In short, it boils down to the assembly __builtin_parity() produces. Clang 6.0.1 (and trunk on Godbolt) produces:

parity(int): # @parity(int)

mov eax, edi

shr eax

and eax, 1431655765

sub edi, eax

mov eax, edi

and eax, 858993459

shr edi, 2

and edi, 858993459

add edi, eax

mov eax, edi

shr eax, 4

add eax, edi

and eax, 17764111

imul eax, eax, 16843009

shr eax, 24

and eax, 1

ret

While GCC 8.1.0 (and trunk on Godbolt) produces

parity(int):

mov eax, edi

shr edi, 16

xor eax, edi

xor al, ah

setnp al

movzx eax, al

ret

I know a popcnt followed by an and would be better, but unfortunately some of my users don’t have computers that support the popcnt instruction, so I can’t use a newer -march flag.
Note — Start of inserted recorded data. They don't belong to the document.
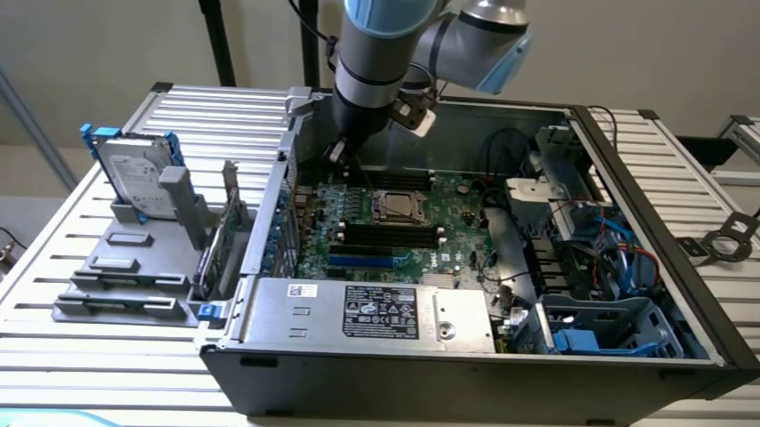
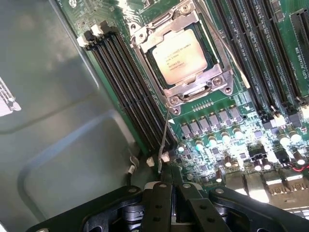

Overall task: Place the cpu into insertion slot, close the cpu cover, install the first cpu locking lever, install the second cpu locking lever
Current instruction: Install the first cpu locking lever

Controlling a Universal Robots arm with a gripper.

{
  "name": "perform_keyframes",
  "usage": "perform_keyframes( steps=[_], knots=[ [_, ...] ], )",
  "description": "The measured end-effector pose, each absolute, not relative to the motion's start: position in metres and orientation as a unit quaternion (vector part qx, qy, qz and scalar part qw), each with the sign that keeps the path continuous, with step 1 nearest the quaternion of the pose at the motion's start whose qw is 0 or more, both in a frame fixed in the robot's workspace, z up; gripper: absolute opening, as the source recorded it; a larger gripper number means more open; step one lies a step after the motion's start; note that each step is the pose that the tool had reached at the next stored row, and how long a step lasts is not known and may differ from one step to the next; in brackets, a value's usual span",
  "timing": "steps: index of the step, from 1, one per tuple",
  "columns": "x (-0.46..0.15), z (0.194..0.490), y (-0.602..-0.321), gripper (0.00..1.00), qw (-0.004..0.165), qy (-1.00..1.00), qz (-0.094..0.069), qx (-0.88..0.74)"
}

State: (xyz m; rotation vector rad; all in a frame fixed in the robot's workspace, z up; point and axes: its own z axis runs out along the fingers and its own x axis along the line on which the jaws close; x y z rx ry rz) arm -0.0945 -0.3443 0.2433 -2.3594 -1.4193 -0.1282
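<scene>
The cpu lies seated in the insertion slot, with the cpu cover down around it. The gripper, fingers together, sits at the free end of a thin wire locking lever beside the slot.

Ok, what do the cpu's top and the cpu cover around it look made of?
cpu: likely a metal lid, matte pale silver with printed markings, judging by its dull even sheen. cpu cover: probably stamped steel, brighter silvery finish with glints along its edges.
</scene>
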Motion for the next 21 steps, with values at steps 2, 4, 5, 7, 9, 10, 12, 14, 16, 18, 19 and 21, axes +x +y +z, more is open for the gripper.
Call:
perform_keyframes(
  steps=[2,4,5,7,9,10,12,14,16,18,19,21],
  knots=[
    [-0.090,0.243,-0.344,0.11,0.194,-0.505,-0.047,-0.840],
    [-0.083,0.243,-0.344,0.11,0.196,-0.505,-0.048,-0.839],
    [-0.078,0.243,-0.344,0.11,0.197,-0.505,-0.049,-0.839],
    [-0.069,0.243,-0.344,0.11,0.200,-0.505,-0.051,-0.838],
    [-0.060,0.243,-0.344,0.11,0.203,-0.505,-0.052,-0.838],
    [-0.056,0.243,-0.344,0.11,0.203,-0.505,-0.053,-0.837],
    [-0.047,0.243,-0.344,0.11,0.204,-0.504,-0.053,-0.837],
    [-0.043,0.242,-0.344,0.11,0.204,-0.504,-0.053,-0.838],
    [-0.043,0.239,-0.344,0.11,0.203,-0.503,-0.054,-0.838],
    [-0.043,0.235,-0.344,0.11,0.202,-0.503,-0.053,-0.839],
    [-0.044,0.233,-0.344,0.11,0.202,-0.502,-0.053,-0.839],
    [-0.044,0.230,-0.344,0.11,0.200,-0.502,-0.052,-0.839]
  ],
)
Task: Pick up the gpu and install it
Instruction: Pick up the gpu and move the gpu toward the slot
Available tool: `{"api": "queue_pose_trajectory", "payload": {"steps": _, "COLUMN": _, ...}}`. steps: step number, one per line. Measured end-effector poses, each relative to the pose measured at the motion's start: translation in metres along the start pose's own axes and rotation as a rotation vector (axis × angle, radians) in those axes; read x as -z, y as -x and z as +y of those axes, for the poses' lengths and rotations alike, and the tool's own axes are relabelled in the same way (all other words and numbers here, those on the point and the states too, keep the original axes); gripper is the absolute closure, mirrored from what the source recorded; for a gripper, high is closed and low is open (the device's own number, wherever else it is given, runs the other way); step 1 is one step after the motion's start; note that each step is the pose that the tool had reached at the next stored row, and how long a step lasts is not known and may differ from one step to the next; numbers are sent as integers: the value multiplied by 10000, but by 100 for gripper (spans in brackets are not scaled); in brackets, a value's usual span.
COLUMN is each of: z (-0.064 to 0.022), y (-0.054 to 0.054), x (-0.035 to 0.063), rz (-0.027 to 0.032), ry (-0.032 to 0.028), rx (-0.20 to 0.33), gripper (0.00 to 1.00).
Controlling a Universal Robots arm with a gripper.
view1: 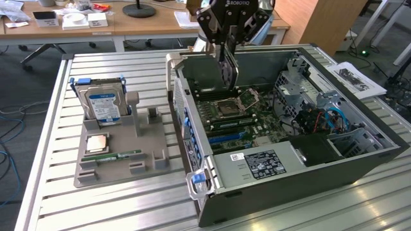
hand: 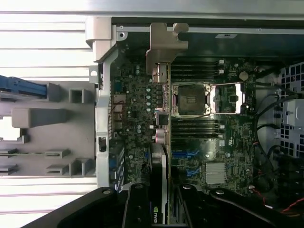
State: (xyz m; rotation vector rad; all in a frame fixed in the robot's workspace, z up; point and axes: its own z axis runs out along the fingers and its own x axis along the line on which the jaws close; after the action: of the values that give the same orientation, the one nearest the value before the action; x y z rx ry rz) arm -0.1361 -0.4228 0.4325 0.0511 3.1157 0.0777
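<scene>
**Item 1, gpu** [view1: 229,70]: green card with a black cooler. It is held upright on edge inside the open computer case [view1: 359,159], above the motherboard [view1: 247,122] and toward the case wall on the exterior view's left. In the wrist view the gpu [hand: 160,166] is seen edge-on. Its silver end bracket [hand: 164,45] sits at the case's rear frame, and the card runs alongside the CPU socket [hand: 190,99]. Whether its lower edge touches the board cannot be told.

**Item 2, jaws**: black, closed on the upper edge of the gpu, one finger [hand: 137,209] on each face of the card.

**Item 3, computer case**: black tower lying on its side with the panel off. It contains the motherboard, the open CPU socket [view1: 229,107], a labelled power supply [view1: 260,163] and blue cables [view1: 334,118] on the exterior view's right.

**Item 4, grey parts holder** [view1: 115,168]: just beside the case on the exterior view's left. It carries:
- a silver hard drive with a blue label [view1: 104,107], standing upright
- a square processor chip [view1: 96,143], lying flat
- a narrow green memory stick [view1: 119,156], lying flat

**Item 5, bench** [view1: 96,211]: ribbed aluminium surface bearing the case and the holder.

**Item 6, printed sheet** [view1: 356,79]: lies at the bench edge on the exterior view's right.
</scene>
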Motion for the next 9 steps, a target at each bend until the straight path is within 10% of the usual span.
{"api": "queue_pose_trajectory", "payload": {"steps": 9, "z": 11, "y": 204, "x": -5, "rz": 0, "ry": 0, "rx": 0, "gripper": 73}}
Could someone explain why the difference between Clang and GCC here, and whether it should make a difference? The code in question is in a hot loop in my code, so I’d imagine the size difference could impact unrolling (and result in icache differences too), but I haven’t finished poking around with benchmarks.

Thanks,

Alex

LLVM doesn’t have any special support for computing parity, so it’s just getting lowered to “popcount(x)&1”; if your target doesn’t have a popcount instruction, it uses the generic expansion (something like ). This is obviously not the fastest lowering, but computing parity is not a common operation, so nobody has spent any time optimizing it. -Eli

This looks (not closely checked) like it’s implementing the first part of pop1() combined with the last part of pop3(). Which is suggested in the comment just after pop1().

http://www.hackersdelight.org/hdcodetxt/pop.c.txt

And then anding with 1, obviously.

I wonder if division is good enough on modern machines to make pop2() faster.
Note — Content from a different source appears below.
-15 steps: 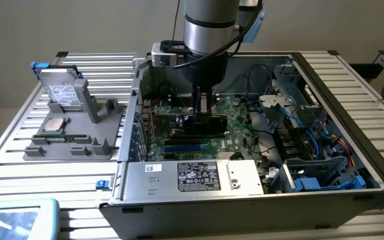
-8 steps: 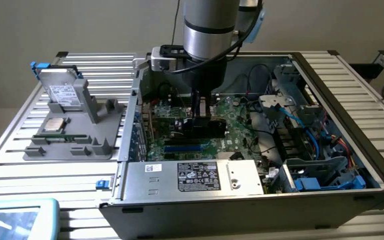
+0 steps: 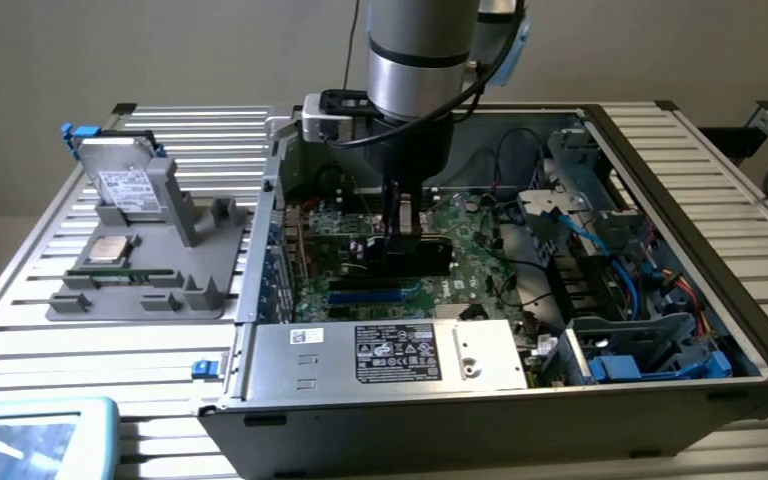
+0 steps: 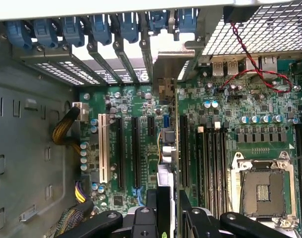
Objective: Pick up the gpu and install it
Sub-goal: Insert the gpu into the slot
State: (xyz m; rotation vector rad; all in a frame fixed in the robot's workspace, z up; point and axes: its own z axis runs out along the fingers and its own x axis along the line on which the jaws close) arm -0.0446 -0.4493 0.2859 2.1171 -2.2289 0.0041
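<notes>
The gpu (image 3: 404, 252) hangs inside the open computer case (image 3: 704, 390), its black cooler facing the exterior view, just above the green motherboard (image 3: 344, 285). My gripper (image 3: 407, 212) reaches straight down from the arm and is shut on the card's upper edge. In the wrist view the gpu (image 4: 167, 178) appears edge-on between my fingers (image 4: 190, 218), with its silver end bracket (image 4: 166, 82) toward the case's rear slot openings. It hovers over the strip between the black expansion slots (image 4: 135, 148) and another long black slot (image 4: 183, 148). Whether it touches a slot I cannot tell.
On the exterior view's left, a grey fixture (image 3: 157, 295) holds a silver hard drive (image 3: 128, 188), a processor chip (image 3: 104, 250) and a memory stick (image 3: 124, 275). The power supply (image 3: 398, 352) fills the case front; blue cables (image 3: 631, 285) crowd the right. Blue slot latches (image 4: 91, 29) line the rear.
</notes>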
XORing down to a byte and then using the x86 built in parity flag is obviously better if you are on an x86, of course. Other machines don’t usually have that.
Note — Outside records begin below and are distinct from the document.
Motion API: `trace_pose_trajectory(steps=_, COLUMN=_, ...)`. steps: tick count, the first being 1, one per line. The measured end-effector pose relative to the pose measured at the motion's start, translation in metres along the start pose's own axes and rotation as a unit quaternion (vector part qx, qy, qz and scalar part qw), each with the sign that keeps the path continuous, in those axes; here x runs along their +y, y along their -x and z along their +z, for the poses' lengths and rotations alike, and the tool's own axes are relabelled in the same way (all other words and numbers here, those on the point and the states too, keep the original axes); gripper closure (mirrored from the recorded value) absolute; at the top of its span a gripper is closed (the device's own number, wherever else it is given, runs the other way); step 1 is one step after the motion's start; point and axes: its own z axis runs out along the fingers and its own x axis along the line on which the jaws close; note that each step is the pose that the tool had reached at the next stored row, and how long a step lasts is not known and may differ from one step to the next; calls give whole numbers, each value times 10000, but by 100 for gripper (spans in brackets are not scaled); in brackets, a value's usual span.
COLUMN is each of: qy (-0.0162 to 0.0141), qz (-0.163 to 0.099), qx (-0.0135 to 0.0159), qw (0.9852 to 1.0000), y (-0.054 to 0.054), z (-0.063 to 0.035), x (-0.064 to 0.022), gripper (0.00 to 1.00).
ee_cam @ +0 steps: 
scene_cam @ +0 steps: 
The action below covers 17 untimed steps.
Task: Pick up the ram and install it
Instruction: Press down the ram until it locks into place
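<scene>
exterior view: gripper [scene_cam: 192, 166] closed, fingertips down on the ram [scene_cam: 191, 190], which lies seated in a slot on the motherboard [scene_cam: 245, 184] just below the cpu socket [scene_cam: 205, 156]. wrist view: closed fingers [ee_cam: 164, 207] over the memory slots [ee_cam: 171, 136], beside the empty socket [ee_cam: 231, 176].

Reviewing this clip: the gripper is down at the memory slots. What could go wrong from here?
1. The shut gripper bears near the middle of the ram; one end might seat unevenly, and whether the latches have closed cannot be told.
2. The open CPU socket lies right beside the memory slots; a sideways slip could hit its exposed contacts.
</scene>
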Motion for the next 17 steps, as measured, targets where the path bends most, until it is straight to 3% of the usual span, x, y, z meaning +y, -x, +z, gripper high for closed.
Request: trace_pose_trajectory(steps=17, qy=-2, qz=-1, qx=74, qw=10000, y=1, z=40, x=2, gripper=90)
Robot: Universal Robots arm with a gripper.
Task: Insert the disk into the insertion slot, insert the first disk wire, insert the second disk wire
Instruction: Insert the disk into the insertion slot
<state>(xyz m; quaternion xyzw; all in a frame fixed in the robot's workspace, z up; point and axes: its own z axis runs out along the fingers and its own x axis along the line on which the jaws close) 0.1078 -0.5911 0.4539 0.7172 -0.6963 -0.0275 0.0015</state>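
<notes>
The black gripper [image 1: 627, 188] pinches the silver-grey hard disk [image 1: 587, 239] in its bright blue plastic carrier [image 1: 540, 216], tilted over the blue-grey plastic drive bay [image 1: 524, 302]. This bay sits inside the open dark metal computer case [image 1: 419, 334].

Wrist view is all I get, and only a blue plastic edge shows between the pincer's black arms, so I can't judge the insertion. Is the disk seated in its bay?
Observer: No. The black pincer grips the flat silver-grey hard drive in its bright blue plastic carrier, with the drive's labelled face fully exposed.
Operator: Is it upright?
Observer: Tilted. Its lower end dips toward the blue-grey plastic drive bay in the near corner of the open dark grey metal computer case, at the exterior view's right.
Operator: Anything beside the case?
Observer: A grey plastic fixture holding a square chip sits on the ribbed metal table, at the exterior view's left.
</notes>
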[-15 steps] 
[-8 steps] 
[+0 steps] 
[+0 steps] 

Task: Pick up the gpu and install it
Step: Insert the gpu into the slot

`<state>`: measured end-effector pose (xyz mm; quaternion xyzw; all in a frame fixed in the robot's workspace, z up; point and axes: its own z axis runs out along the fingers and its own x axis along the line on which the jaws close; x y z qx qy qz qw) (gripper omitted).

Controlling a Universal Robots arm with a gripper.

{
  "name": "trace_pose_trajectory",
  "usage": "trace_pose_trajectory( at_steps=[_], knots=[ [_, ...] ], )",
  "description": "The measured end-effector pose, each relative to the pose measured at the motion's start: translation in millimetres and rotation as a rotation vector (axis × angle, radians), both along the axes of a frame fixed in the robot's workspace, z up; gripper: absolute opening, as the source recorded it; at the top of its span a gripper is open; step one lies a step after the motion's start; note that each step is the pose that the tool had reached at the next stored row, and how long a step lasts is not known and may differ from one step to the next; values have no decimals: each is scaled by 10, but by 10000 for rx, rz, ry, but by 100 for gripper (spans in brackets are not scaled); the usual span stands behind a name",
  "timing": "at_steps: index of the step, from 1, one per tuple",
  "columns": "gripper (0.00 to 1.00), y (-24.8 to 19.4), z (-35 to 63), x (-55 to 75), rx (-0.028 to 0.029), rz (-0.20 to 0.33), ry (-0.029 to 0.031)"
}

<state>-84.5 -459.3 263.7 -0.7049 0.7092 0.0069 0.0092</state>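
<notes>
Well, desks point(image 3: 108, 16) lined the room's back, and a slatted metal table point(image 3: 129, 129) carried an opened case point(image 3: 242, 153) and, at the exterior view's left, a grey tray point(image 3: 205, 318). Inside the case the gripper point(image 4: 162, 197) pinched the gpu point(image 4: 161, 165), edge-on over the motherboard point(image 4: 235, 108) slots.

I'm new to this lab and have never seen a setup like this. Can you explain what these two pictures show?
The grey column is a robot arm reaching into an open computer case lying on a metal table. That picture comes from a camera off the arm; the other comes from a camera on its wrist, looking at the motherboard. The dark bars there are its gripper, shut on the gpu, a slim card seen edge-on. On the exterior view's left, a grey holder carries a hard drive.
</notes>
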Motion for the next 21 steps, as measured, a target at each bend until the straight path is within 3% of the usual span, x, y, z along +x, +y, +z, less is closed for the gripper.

This looks (not closely checked) like it’s implementing the first part of pop1() combined with the last part of pop3(). Which is suggested in the comment just after pop1().

http://www.hackersdelight.org/hdcodetxt/pop.c.txt

And then anding with 1, obviously.

I wonder if division is good enough on modern machines to make pop2() faster.

XORing down to a byte and then using the x86 built in parity flag is obviously better if you are on an x86, of course. Other machines don’t usually have that.

Oh, using an x86-specific feature would explain a lot. Actually gives me some ideas as to some more possible microoptimizations…

Thanks to you (and Eli) for the explanation!

Why does gcc xor down to a byte? Can’t you get the parity flag for the whole value by just oring with itself and grabbing the flag?

I thought the parity flag only affects the last byte, meaning GCC’s lowering is optimal.

So it does. Never realized that

I have a patch to improve builtin_parity in the x86 backend. I’ll post it shortly.

Patch up for review here https://reviews.llvm.org/D50165